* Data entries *
****************

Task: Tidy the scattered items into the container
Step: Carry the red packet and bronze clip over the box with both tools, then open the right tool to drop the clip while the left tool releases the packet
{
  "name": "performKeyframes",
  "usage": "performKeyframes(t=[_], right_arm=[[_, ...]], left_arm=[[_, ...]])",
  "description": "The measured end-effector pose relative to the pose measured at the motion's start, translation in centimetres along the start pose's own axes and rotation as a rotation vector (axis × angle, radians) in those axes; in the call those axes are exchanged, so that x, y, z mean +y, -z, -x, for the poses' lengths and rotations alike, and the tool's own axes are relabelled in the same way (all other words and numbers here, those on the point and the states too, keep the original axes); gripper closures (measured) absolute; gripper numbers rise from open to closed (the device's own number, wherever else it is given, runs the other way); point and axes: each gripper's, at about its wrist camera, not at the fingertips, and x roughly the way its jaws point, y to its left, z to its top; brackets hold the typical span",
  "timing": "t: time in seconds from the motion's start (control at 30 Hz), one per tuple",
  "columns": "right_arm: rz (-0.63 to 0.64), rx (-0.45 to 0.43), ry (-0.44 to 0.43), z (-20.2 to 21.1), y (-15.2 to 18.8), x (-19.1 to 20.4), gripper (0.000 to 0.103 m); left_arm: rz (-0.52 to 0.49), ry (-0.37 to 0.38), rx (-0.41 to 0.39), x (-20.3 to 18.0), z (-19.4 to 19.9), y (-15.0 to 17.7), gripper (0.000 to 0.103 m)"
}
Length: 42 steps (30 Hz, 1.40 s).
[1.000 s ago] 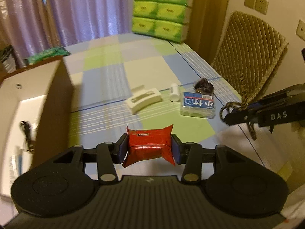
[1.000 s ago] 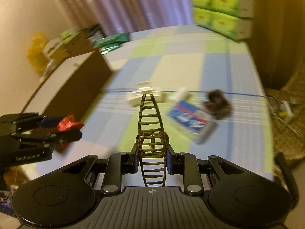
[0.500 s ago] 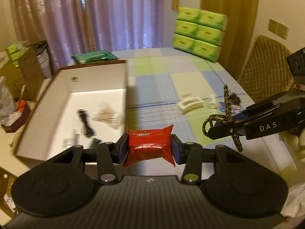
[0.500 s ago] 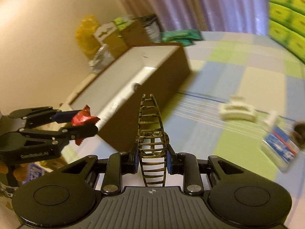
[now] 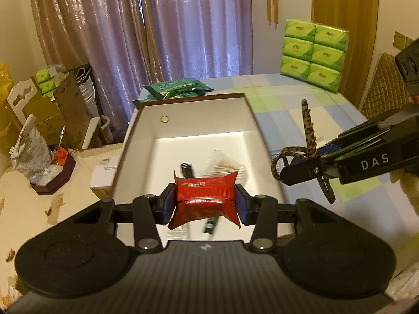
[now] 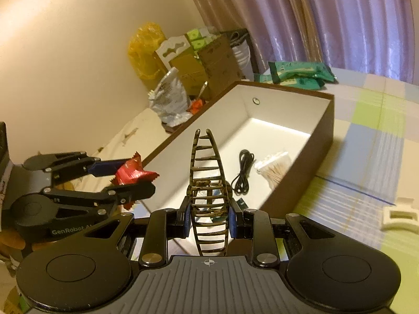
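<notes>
At lower centre of each wrist view, the left gripper (image 5: 205, 205) pinches a red snack packet (image 5: 206, 198) and the right gripper (image 6: 208, 216) clamps a leopard-print hair claw (image 6: 208, 183), both above the open box (image 6: 324, 120). Only the right view shows the black cable (image 6: 243, 171) and cotton swabs (image 6: 275, 166) sharply, plus a white clip (image 6: 399, 214) at right on the checked cloth.

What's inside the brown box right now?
Inside the box: a coiled black cable, a bag of cotton swabs and a small green item. The grippers and their loads hide the near end.
</notes>
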Motion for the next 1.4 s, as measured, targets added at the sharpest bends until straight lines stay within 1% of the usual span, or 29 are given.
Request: performKeyframes(t=[0.23, 0.33, 0.57, 0.67, 0.73, 0.9, 1.07, 1.2, 1.33, 1.37, 1.4], right_arm=[[-0.011, 0.042, 0.054, -4.3, -0.8, 0.6, 0.079], [0.006, 0.083, 0.082, -6.2, -0.7, 0.9, 0.079], [0.135, 0.244, 0.182, -11.0, -0.2, 1.0, 0.079], [0.217, 0.294, 0.245, -12.2, -0.1, 1.7, 0.079], [0.248, 0.324, 0.264, -12.8, -0.3, 1.6, 0.079], [0.339, 0.373, 0.256, -13.5, 0.0, 2.0, 0.079], [0.433, 0.454, 0.266, -15.4, 0.8, 2.7, 0.079], [0.457, 0.491, 0.259, -16.1, 1.2, 2.3, 0.079], [0.455, 0.488, 0.245, -15.9, 0.9, 1.8, 0.078], [0.450, 0.482, 0.246, -15.8, 0.8, 1.7, 0.075], [0.445, 0.473, 0.241, -15.7, 0.7, 1.5, 0.066]], left_arm=[[-0.044, 0.040, 0.030, 3.6, -2.8, 0.1, 0.062], [-0.054, 0.060, 0.047, 4.8, -3.9, 0.2, 0.062], [-0.085, 0.101, 0.075, 6.7, -5.8, 0.9, 0.062], [-0.088, 0.119, 0.086, 7.1, -6.4, 1.2, 0.062], [-0.089, 0.128, 0.096, 7.3, -6.8, 1.4, 0.062], [-0.099, 0.152, 0.120, 7.5, -7.6, 2.0, 0.062], [-0.109, 0.165, 0.139, 7.4, -8.3, 2.2, 0.062], [-0.113, 0.169, 0.149, 7.5, -8.7, 2.3, 0.062], [-0.113, 0.168, 0.161, 7.7, -9.0, 2.3, 0.061], [-0.113, 0.168, 0.163, 7.7, -9.1, 2.3, 0.061], [-0.114, 0.169, 0.165, 7.7, -9.1, 2.3, 0.061]])
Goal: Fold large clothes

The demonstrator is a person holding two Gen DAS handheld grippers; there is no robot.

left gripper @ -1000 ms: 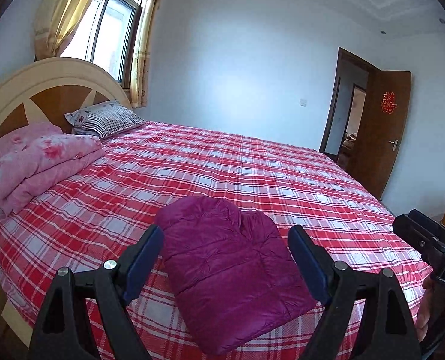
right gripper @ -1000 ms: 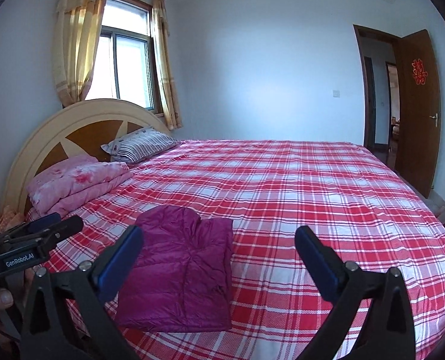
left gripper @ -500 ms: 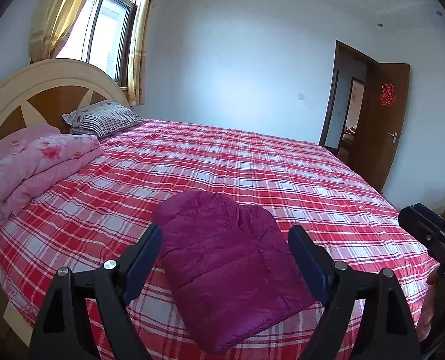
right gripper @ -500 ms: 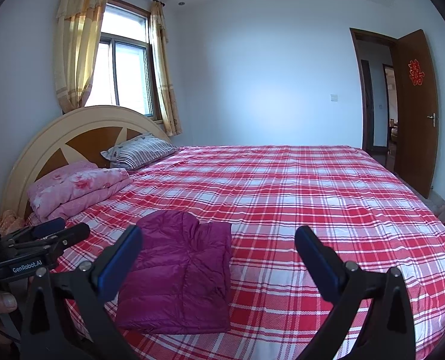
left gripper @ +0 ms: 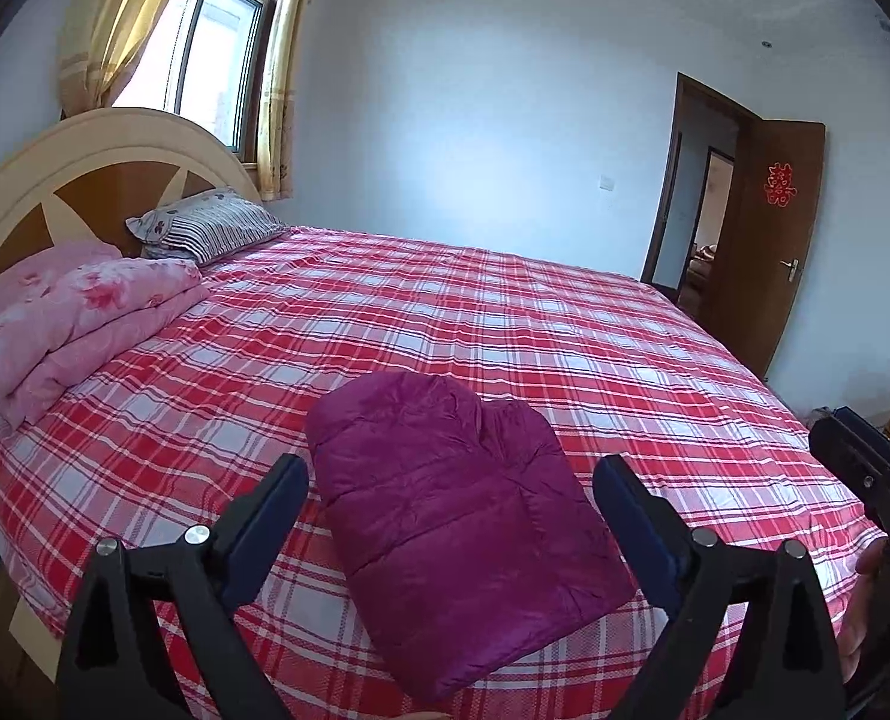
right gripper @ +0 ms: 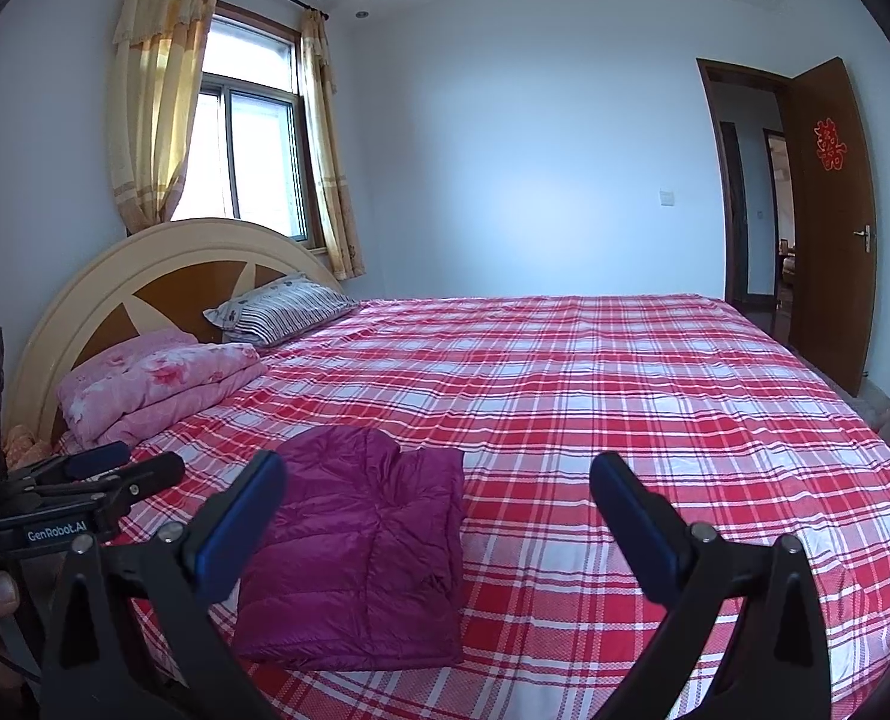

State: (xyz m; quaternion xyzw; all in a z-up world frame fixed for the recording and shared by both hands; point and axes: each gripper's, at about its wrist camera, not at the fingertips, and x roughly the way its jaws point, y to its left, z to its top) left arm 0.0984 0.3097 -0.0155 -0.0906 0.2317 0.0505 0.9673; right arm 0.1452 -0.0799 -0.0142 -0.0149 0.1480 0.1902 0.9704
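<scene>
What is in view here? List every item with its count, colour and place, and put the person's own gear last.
puffer jacket: one, magenta, folded flat on the near part of the bed
bed cover: one, red and white plaid, spread across the bed
quilt: one, pink floral, folded by the headboard
pillow: one, striped, at the head of the bed beyond the quilt
headboard: one, cream and brown, arched, under the window
window: one, with yellow curtains
door: one, brown with a red paper sign, standing open at the right
left gripper: one, black with blue pads, jaws opening, nothing between the pads
right gripper: one, same make, open, empty
</scene>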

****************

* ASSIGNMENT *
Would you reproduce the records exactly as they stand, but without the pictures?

* WRITTEN SOLUTION *
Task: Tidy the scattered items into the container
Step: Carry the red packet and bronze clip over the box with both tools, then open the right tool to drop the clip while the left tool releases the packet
{
  "name": "performKeyframes",
  "usage": "performKeyframes(t=[_], right_arm=[[_, ...]], left_arm=[[_, ...]])",
  "description": "The measured end-effector pose relative to the pose measured at the motion's start, translation in centimetres along the start pose's own axes and rotation as a rotation vector (axis × angle, radians) in those axes; in the call those axes are exchanged, so that x, y, z mean +y, -z, -x, for the poses' lengths and rotations alike, and the tool's own axes are relabelled in the same way (all other words and numbers here, those on the point and the states too, keep the original axes); gripper closures (measured) absolute; gripper numbers rise from open to closed (the device's own number, wherever else it is given, runs the other way); point and axes: each gripper's, at about its wrist camera, not at the fingertips, and x roughly the way its jaws point, y to its left, z to its top; brackets hold the typical span",
  "timing": "t: time in seconds from the motion's start (control at 30 Hz), one per tuple",
  "columns": "right_arm: rz (-0.63 to 0.64), rx (-0.45 to 0.43), ry (-0.44 to 0.43), z (-20.2 to 21.1), y (-15.2 to 18.8), x (-19.1 to 20.4), gripper (0.000 to 0.103 m); left_arm: rz (-0.52 to 0.49), ry (-0.37 to 0.38), rx (-0.41 to 0.39), x (-20.3 to 18.0), z (-19.4 to 19.9), y (-15.0 to 17.7), gripper (0.000 to 0.103 m)"
}
Length: 42 steps (30 Hz, 1.40 s).
[1.000 s ago] 
[1.000 s ago] 
[0.500 s ago] 
[0.500 s ago] 
[now] 
[now] 
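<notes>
At lower centre of each wrist view, the left gripper (image 5: 205, 205) pinches a red snack packet (image 5: 206, 198) and the right gripper (image 6: 208, 216) clamps a leopard-print hair claw (image 6: 208, 183), both above the open box (image 6: 324, 120). Only the right view shows the black cable (image 6: 243, 171) and cotton swabs (image 6: 275, 166) sharply, plus a white clip (image 6: 399, 214) at right on the checked cloth.

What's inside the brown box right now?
Inside the box: a coiled black cable, a bag of cotton swabs and a small green item. The grippers and their loads hide the near end.
</notes>
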Motion for the next 1.4 s, as measured, targets added at the sharpest bends until straight lines stay within 1% of the usual span, or 29 are given.
Request: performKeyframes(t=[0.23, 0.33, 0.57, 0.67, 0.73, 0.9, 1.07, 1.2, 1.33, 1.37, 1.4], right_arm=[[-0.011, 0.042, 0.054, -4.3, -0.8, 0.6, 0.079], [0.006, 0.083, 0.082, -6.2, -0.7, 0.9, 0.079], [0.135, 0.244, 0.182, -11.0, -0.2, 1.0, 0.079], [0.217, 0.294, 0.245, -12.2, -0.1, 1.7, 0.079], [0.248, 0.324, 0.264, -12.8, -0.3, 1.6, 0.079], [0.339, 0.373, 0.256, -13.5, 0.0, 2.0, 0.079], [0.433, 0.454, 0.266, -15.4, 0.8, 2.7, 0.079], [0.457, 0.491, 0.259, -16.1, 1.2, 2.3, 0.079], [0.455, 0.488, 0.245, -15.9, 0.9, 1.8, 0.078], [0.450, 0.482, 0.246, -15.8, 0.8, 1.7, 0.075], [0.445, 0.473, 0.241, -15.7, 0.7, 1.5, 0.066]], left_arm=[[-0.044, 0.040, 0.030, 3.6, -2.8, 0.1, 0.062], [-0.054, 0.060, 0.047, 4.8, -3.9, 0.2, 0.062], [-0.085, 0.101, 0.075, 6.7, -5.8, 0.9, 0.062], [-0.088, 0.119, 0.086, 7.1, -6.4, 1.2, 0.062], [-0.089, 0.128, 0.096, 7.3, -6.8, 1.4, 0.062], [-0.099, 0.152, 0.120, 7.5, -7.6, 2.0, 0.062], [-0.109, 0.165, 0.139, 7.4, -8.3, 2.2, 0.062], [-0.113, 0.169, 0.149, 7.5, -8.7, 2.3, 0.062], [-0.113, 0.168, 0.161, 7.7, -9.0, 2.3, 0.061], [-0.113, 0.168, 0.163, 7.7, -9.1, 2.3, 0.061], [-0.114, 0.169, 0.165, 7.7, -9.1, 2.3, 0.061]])
Goal: Fold large clothes

The demonstrator is a person holding two Gen DAS handheld grippers; there is no robot.

left gripper @ -1000 ms: 
right gripper @ -1000 ms: 
left gripper @ -500 ms: 
right gripper @ -500 ms: 
left gripper @ +0 ms: 
right gripper @ +0 ms: 

State: (xyz m; quaternion xyzw; all in a z-up world frame fixed for the recording and shared by both hands; point and axes: each gripper's, at about its wrist camera, not at the fingertips, and x roughly the way its jaws point, y to its left, z to its top) left arm 0.0984 0.3097 -0.0155 -0.0906 0.2317 0.0505 0.9673; right arm 0.1452 -0.0799 -0.0142 -0.0149 0.1480 0.1902 0.9704
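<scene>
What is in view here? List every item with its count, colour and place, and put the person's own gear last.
puffer jacket: one, magenta, folded flat on the near part of the bed
bed cover: one, red and white plaid, spread across the bed
quilt: one, pink floral, folded by the headboard
pillow: one, striped, at the head of the bed beyond the quilt
headboard: one, cream and brown, arched, under the window
window: one, with yellow curtains
door: one, brown with a red paper sign, standing open at the right
left gripper: one, black with blue pads, jaws opening, nothing between the pads
right gripper: one, same make, open, empty
</scene>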

With the answer given, the exercise is complete.